Predictors
BLAST
BLAST, Basic Local Alignment Search Tool, is a sequence similarity algorithm used for querying a large database of gene sequencing data. It is a heuristic algorithm that returns results quickly, but does not guarantee an optimal alignment, unlike others, such as the Smith-Waterman algorithm. It is one of the most widely used sequence searching tools because of its speed and practicality. Many gene sequence databases and organizations, i.e. UniProt, NCBI, EMBL-EBI, commonly provide a BLAST search.

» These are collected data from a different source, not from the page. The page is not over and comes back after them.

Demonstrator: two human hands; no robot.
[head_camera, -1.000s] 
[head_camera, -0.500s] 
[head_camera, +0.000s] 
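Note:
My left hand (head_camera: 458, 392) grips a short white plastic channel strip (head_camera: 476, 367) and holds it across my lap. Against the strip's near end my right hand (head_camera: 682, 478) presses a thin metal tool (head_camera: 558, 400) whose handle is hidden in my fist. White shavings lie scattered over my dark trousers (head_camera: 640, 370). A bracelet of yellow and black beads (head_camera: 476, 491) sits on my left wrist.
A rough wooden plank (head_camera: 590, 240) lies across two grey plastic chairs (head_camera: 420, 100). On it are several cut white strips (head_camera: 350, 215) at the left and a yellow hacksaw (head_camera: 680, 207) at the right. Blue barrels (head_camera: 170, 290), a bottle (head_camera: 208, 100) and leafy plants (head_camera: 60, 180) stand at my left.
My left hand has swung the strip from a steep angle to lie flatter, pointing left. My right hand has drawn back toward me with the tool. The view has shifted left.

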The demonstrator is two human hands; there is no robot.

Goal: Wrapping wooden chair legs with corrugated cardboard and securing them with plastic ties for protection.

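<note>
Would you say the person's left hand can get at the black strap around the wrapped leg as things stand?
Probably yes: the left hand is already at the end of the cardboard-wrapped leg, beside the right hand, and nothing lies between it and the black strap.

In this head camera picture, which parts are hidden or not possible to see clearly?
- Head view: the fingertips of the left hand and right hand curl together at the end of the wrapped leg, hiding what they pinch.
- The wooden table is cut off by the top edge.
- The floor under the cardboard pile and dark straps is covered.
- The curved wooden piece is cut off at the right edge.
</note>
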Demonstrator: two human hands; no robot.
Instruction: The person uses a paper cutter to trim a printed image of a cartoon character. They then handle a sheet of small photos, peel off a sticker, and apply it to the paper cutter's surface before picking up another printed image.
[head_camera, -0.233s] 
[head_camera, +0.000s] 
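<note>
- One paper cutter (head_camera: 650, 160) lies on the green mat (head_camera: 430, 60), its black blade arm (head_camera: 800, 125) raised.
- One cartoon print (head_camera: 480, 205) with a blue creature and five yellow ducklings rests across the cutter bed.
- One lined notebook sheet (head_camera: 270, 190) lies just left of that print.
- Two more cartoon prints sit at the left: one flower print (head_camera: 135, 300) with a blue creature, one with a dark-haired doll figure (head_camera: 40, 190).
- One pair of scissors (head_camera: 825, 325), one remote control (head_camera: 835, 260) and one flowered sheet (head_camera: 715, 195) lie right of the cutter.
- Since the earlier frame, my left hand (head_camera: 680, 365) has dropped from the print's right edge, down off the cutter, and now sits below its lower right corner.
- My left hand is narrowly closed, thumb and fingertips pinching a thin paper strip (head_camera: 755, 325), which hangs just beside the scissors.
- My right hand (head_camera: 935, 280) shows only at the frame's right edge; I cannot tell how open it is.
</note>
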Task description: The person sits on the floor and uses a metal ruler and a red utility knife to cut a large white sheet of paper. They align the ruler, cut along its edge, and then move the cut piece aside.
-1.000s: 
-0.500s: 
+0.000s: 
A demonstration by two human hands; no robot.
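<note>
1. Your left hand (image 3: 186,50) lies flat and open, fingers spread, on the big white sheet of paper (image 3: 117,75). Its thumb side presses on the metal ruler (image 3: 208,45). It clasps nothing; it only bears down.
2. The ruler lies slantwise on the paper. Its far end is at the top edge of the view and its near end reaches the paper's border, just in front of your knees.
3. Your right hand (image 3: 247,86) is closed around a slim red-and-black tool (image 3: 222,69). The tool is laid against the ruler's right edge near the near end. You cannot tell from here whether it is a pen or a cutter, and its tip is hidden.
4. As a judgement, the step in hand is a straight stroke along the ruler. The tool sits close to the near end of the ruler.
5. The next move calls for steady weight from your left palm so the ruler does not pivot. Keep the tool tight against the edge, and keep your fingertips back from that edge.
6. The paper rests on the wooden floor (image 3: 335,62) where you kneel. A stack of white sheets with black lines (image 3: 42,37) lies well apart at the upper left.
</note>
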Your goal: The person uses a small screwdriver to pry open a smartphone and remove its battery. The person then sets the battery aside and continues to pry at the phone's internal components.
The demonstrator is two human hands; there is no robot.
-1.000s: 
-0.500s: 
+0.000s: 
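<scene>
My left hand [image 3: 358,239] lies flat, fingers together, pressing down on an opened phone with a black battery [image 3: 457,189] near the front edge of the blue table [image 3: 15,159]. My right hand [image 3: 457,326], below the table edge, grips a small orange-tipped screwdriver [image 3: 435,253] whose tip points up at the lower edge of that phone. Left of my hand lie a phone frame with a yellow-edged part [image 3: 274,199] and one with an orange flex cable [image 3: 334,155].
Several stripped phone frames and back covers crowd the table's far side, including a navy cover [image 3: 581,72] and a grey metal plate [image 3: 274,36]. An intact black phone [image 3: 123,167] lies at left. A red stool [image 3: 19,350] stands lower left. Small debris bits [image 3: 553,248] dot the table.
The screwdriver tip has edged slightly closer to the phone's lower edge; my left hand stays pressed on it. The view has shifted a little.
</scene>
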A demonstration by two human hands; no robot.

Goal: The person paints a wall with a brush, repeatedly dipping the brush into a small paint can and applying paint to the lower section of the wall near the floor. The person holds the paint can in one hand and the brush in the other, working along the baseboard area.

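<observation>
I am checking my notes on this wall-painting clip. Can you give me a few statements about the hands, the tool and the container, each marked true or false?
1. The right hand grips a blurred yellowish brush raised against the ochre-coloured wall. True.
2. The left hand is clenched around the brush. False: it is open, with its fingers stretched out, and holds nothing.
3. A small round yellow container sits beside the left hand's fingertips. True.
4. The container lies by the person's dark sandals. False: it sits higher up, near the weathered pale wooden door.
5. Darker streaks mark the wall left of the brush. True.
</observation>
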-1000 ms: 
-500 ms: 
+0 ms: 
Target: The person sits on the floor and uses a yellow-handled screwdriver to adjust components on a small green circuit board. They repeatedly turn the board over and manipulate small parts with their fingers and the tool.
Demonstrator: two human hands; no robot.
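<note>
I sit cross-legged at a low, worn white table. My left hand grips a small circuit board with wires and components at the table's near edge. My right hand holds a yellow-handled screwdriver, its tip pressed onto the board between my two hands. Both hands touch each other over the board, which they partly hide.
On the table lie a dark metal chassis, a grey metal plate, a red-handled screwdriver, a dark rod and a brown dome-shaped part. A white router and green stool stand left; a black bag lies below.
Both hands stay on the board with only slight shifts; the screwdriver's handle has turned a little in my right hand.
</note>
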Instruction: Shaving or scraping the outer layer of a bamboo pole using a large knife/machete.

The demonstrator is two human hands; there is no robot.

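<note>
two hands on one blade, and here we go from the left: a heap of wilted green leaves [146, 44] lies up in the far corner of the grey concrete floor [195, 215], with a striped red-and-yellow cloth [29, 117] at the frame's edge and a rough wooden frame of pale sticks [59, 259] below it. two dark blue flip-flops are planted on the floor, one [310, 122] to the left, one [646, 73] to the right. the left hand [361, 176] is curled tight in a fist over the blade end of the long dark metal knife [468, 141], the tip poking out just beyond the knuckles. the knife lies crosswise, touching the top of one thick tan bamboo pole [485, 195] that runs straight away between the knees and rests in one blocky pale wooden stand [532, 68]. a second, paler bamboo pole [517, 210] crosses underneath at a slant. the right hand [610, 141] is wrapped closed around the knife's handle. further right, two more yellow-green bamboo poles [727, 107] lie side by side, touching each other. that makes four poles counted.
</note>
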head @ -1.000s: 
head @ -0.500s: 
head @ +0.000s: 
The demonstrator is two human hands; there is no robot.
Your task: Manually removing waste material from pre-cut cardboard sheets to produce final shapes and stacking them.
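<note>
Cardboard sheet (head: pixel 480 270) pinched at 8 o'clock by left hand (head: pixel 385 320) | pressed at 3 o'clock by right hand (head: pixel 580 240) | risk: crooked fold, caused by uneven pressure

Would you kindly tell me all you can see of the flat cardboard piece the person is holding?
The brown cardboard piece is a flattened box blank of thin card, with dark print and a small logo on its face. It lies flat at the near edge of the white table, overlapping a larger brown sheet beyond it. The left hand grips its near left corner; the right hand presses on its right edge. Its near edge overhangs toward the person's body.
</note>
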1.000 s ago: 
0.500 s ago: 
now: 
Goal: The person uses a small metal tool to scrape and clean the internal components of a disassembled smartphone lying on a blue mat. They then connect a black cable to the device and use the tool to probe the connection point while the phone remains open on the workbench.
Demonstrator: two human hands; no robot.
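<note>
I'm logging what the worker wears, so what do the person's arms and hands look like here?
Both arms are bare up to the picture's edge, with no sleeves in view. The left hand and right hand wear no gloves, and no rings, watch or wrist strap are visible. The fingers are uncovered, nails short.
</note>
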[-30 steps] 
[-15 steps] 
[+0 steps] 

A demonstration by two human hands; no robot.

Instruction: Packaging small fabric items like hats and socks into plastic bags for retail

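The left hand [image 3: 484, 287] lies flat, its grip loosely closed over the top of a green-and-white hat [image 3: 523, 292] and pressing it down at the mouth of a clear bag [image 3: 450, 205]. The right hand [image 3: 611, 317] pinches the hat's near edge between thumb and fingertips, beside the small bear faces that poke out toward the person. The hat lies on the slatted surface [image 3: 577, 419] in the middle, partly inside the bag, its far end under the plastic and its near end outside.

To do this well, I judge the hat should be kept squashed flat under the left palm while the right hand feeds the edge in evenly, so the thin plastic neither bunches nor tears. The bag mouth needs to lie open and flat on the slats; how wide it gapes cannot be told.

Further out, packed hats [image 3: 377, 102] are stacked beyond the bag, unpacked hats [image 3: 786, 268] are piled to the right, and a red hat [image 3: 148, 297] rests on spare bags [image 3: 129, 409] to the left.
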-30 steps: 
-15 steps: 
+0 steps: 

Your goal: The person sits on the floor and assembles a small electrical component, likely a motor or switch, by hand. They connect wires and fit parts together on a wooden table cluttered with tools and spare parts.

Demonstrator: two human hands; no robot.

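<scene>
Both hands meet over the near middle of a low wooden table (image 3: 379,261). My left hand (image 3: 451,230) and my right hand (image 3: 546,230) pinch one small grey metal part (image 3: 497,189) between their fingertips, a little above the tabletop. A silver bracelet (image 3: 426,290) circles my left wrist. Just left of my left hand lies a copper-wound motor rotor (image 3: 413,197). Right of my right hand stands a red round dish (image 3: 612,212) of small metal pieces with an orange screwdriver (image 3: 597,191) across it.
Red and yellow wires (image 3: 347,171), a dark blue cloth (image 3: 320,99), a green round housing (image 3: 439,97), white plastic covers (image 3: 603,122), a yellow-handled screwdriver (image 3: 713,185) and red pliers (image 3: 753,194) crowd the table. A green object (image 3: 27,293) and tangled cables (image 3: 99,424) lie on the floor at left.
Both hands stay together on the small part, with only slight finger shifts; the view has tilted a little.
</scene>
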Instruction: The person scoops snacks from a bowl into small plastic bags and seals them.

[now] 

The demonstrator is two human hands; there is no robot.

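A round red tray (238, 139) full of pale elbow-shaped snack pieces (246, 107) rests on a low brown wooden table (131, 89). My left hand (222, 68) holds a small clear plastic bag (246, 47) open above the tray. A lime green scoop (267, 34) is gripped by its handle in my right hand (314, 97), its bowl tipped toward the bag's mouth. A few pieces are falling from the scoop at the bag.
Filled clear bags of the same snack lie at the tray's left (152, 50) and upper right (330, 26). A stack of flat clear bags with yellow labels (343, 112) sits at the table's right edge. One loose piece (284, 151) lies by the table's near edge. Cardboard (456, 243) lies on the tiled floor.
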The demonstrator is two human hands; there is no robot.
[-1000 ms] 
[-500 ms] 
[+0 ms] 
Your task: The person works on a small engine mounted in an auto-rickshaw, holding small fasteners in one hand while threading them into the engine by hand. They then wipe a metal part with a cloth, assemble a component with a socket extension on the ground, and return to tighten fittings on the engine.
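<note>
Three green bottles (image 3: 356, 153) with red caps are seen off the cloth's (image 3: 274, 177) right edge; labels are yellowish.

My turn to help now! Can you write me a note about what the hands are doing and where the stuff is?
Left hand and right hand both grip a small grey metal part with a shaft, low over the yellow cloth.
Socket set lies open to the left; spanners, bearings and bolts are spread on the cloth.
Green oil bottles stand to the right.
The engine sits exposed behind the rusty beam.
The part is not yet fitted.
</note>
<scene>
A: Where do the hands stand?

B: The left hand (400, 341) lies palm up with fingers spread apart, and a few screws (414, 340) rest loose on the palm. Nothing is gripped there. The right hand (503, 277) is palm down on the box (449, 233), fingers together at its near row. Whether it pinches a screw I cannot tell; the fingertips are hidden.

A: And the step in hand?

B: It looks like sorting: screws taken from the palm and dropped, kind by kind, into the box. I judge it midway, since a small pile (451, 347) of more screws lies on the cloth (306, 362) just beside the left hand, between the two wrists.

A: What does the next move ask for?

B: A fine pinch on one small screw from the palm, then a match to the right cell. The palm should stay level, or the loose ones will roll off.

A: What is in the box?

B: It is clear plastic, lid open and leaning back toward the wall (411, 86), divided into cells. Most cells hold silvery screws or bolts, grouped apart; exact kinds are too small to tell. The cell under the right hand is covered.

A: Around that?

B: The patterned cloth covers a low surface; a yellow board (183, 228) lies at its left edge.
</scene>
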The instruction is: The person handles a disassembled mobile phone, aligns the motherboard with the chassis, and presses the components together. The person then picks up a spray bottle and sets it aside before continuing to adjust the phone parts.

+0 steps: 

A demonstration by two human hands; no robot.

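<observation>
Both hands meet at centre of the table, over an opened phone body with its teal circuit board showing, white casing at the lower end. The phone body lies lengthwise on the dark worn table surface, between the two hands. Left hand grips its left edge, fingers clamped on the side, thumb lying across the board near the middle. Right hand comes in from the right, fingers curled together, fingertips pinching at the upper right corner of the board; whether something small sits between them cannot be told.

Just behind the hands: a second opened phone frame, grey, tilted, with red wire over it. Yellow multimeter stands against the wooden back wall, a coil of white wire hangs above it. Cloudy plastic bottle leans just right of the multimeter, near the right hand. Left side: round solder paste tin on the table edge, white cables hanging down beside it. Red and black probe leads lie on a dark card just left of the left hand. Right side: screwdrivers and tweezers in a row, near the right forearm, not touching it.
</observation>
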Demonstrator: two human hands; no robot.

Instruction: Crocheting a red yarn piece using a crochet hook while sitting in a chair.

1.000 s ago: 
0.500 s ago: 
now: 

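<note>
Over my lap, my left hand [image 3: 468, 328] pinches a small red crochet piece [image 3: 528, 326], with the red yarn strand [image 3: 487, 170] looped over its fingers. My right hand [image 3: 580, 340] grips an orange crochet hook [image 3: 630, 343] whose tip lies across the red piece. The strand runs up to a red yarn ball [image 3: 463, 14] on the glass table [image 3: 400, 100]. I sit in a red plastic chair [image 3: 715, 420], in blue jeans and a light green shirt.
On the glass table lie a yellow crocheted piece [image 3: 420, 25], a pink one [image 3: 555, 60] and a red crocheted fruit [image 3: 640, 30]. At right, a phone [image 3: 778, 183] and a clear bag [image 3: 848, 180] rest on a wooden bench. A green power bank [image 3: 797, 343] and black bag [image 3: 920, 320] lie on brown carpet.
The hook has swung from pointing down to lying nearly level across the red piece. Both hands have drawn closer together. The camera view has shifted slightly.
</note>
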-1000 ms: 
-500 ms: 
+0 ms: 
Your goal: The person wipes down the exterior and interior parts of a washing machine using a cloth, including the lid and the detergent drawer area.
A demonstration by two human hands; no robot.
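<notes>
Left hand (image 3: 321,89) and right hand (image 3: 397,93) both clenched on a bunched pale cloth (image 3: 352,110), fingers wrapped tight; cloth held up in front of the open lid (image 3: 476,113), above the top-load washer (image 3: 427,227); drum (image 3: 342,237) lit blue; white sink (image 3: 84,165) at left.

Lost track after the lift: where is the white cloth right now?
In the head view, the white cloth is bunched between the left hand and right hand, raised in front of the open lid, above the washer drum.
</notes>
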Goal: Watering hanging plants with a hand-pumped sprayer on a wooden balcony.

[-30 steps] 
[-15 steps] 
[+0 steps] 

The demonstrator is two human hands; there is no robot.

The BLAST algorithm is The BLAST algorithm was originally developed and published by Altschul et al. in 1990. \cite{Altschul_1990} BLAST is based on the assumption that good alignments contain short lengths of exact matches. BLAST was used in the CAFA2 challenge as a baseline measure. It requires a query sequence, a database of target sequences, and a minimal matching threshold score. The BLAST algorithm consists of five steps: 1) Filter out areas of low complexity or repeated sequences, which can result in misleading high matching scores. These regions will be marked with an X and ignored by BLAST algorithm 2) Create a sequential list of all k-letter words in the sequence. 3) The database is then scanned for for matches, using a scoring matrix such as BLOSUM, against all k-letter words in the list. Only matches scoring higher than the minimal matching threshold score are retained. 4) Take the matches from the previous step, extend each word by one letter and scan the database again. 5) Repeat the process until a minimal set of matching sequences is obtained.